Copy exactly the lines of the records below, and only those lines, beginning with the line that contains "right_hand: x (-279" and ending with the line that contains "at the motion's".

Stored records
◆ ◆ ◆ ◆ ◆ ◆ ◆

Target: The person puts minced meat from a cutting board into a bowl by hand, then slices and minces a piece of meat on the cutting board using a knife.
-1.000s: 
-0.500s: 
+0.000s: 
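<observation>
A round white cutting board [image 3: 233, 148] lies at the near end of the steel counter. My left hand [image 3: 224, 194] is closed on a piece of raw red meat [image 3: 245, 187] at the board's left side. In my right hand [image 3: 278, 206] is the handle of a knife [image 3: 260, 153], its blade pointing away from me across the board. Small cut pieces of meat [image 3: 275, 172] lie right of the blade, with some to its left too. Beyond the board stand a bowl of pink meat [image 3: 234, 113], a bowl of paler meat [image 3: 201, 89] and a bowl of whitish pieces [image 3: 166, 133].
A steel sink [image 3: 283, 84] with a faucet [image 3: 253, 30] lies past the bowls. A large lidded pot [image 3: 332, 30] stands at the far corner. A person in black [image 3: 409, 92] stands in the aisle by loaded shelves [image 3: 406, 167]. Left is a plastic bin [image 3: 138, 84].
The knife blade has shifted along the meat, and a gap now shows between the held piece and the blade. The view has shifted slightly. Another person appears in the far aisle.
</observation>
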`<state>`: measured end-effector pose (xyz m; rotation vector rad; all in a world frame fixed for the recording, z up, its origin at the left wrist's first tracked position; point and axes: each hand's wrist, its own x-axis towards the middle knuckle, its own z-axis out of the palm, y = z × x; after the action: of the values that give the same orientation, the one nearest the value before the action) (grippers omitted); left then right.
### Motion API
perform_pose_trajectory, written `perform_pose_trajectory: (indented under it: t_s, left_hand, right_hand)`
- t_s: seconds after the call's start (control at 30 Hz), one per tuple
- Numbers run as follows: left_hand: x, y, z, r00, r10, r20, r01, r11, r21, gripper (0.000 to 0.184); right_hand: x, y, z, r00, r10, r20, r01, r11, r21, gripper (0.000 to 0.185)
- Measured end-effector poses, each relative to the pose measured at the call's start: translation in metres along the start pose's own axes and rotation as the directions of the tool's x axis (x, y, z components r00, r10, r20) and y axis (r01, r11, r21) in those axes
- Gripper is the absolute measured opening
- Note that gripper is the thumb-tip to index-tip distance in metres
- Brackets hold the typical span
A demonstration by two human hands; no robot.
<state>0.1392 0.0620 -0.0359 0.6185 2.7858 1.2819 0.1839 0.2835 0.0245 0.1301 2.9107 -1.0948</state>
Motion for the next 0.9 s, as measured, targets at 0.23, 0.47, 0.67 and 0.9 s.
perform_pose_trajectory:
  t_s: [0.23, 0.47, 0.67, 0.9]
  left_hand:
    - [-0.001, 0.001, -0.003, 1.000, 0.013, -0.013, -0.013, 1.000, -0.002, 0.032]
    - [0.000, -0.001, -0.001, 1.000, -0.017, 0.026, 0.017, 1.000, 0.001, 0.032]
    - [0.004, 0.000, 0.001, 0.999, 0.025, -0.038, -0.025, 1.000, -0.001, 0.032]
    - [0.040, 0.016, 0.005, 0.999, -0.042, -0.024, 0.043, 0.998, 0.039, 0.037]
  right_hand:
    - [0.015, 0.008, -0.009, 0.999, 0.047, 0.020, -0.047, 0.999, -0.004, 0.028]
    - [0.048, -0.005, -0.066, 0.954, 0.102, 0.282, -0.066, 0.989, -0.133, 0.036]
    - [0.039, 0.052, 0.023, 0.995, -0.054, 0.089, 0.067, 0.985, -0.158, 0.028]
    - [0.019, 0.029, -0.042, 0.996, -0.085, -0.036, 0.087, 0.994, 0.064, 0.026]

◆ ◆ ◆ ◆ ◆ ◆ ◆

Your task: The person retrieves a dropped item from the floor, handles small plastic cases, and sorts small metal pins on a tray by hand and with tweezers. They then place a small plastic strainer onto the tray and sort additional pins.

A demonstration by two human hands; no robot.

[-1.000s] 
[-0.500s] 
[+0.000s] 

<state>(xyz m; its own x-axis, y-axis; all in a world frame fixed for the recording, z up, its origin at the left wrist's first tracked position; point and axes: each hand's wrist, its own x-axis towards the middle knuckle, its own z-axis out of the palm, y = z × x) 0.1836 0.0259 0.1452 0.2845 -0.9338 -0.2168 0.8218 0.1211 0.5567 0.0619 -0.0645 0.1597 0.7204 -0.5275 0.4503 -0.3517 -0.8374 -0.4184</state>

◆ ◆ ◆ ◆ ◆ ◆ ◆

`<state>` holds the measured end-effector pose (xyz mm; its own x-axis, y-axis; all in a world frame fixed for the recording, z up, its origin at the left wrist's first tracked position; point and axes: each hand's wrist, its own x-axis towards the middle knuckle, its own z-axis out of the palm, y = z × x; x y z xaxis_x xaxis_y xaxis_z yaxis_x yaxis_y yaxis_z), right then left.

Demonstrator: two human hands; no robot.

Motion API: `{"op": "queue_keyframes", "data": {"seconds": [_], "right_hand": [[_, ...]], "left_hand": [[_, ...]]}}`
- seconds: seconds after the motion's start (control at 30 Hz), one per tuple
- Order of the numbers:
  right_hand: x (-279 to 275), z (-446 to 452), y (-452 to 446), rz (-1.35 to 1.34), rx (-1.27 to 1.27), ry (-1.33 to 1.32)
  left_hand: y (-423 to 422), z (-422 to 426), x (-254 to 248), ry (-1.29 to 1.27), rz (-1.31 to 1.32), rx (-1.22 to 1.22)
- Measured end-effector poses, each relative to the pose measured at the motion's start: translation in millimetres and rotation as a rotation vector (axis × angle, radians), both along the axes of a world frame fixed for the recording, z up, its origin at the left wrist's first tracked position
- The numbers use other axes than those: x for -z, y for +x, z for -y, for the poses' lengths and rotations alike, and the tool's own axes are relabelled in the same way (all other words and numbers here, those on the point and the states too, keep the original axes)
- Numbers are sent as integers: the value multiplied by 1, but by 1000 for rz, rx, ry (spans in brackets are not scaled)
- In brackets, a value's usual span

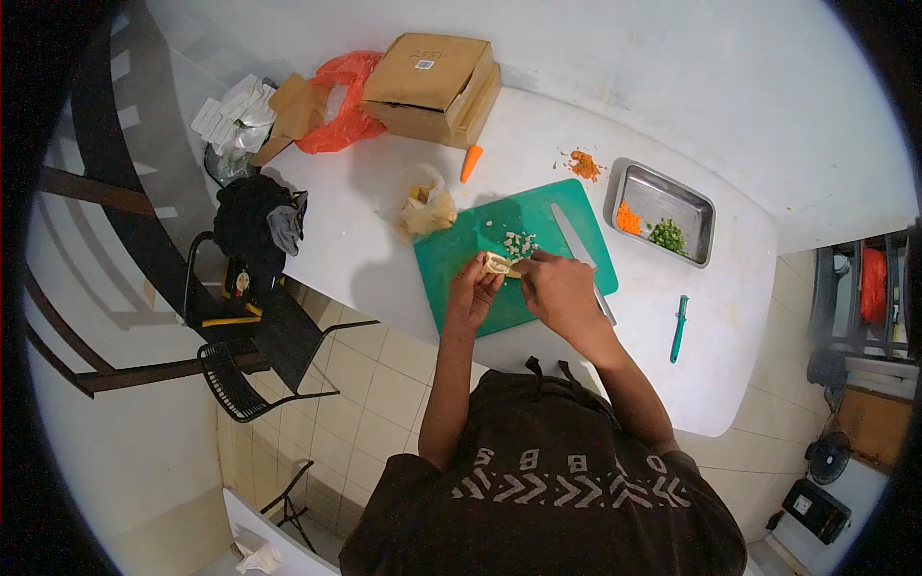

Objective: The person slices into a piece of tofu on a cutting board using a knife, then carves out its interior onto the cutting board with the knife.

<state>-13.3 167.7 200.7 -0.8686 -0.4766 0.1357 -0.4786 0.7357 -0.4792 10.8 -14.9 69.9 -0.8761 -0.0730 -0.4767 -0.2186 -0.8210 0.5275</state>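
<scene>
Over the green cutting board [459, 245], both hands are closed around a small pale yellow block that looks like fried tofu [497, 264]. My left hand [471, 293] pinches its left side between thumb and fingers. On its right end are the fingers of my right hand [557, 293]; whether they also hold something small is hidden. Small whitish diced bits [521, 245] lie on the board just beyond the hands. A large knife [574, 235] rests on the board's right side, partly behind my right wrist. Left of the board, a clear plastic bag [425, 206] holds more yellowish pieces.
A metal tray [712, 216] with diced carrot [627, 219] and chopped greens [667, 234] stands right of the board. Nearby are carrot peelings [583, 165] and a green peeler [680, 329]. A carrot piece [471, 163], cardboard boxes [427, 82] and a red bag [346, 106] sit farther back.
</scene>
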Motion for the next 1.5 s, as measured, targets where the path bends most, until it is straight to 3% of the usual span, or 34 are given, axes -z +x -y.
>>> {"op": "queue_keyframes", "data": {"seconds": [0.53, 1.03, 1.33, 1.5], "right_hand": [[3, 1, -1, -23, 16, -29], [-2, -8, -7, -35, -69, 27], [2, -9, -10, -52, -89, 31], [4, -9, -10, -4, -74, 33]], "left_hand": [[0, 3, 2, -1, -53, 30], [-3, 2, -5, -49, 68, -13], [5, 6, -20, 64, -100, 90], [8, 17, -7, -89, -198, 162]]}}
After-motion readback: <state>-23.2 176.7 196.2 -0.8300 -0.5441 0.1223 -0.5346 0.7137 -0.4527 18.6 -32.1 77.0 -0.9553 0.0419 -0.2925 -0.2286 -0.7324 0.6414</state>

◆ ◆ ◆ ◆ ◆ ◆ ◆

:: OUTPUT OF THE TASK ::
  right_hand: x (-279 to 275), z (-446 to 452), y (-452 to 446), rz (-1.35 to 1.34), rx (-1.27 to 1.27), ry (-1.33 to 1.32)
  left_hand: y (-423 to 422), z (-422 to 426), x (-254 to 248), ry (-1.29 to 1.27), rz (-1.31 to 1.32), rx (-1.22 to 1.22)
- Measured end-effector poses, each relative to the pose measured at the motion's start: translation in millimetres and rotation as a rotation vector (axis × angle, radians), both along the axes of a world frame fixed for the recording, z up, its origin at the left wrist's first tracked position

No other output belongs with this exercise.